9.05.2008

RE: Grace Cathedral Hill just wont be the same.

from: ["Alan Stevenson" astevenson@sbcglobal.net]
sent --- 20:32:11, 9.4.08
to: ["m moure" m@mmoure.com]

Miranda,
Or should I say Moxie? Milkshake? Who are you these days? And yeah, I am confused because I thought, nay--you led me to believe--that I knew at least somewhat who you were. Now you're skipping town without a goodbye and living two states away doing god only knows what. Are you writing? You're fucking, yes, I can see that. And what exactly are you garnering from it?

Mirans, I'm not "that guy". I'm not pissed in the traditional respect, but fuck. Fuck I mean, even Mark hasn't seen you, I know, I called. And I know a guy who knows that Nick kid--you haven't seen him in weeks either. Nor all of your mutual friends from back east that live on the same block as you. Or used to, I suppose. The grapevine, as it wil, has proved fruitful for me, but the only thing it hasn't materialized is you.

And the worst part is that you're going to post this, I'm sure I'll read it shortly on the fucking internet because you either A) enjoy using certain parties as your playthings or you B) don't want to appear both to me, and the rest of the world like anyone can make you not post this because C) you clearly--at least somewhat--devalue your own fucking conscience.

Hmm. You're both right. That is a nice device. I think I'll use it myself.

But device aside, wait. I'm sorry, that's not entirely fair. You have a...cultivated moralistic nature, yes. And yes, it's valuable, and it is honest. But those of us on the slight outside tend to be on the side of your morays that leans toward your being indifferent because you assume that we are capable of living without you. I didn't mean it like that, I mean, I can physically live without you, but why are you so quick to assume that we--meaning me, and Nick and Pant and Kristen and god knows who else you've left before all over the country--are wanting to live without you?

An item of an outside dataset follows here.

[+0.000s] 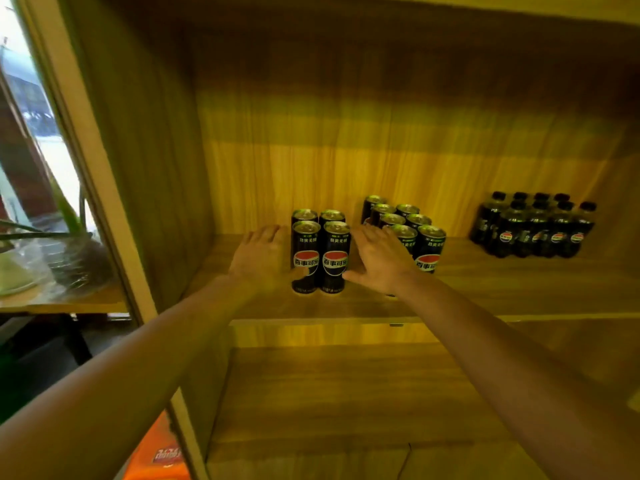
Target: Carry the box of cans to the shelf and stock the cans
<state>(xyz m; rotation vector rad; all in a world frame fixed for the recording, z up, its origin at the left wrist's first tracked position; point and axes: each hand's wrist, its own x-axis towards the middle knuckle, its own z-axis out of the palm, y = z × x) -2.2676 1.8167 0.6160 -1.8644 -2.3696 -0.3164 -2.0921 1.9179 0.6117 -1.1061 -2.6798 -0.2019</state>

No wait, what do you plan to do about it? Huh? What's you're fucking plan now?

Okay. Yeah, I'm a little biased because of all the words, the tape recorders and years and dirty sheets and morning eggs and bagels and coffee. Yeah, I got it. I'm not supposed to be fucking my subjects--and further more you told me that. You warned me in the exact same manner that I've warned you so many times, and over the years I watched your manner go from irreverent and callous to vulnerable and flighty and a lot of that was my fault. At least--it was my fault that what came from your mouth changed--and yeah. I reduced the you that is on paper that you yourself don't manipulate to a sniveling inconsistent little girl. Fine. You were right. You were right about us fucking and you were right that I do fear navigating that line between friend and lover and subject and where they all cross my career.

But I was right too.

You don't have to tell me or anyone, because I know exactly why you're there. I thought you gave up "stories as combat", so what made you decide you had to have one more?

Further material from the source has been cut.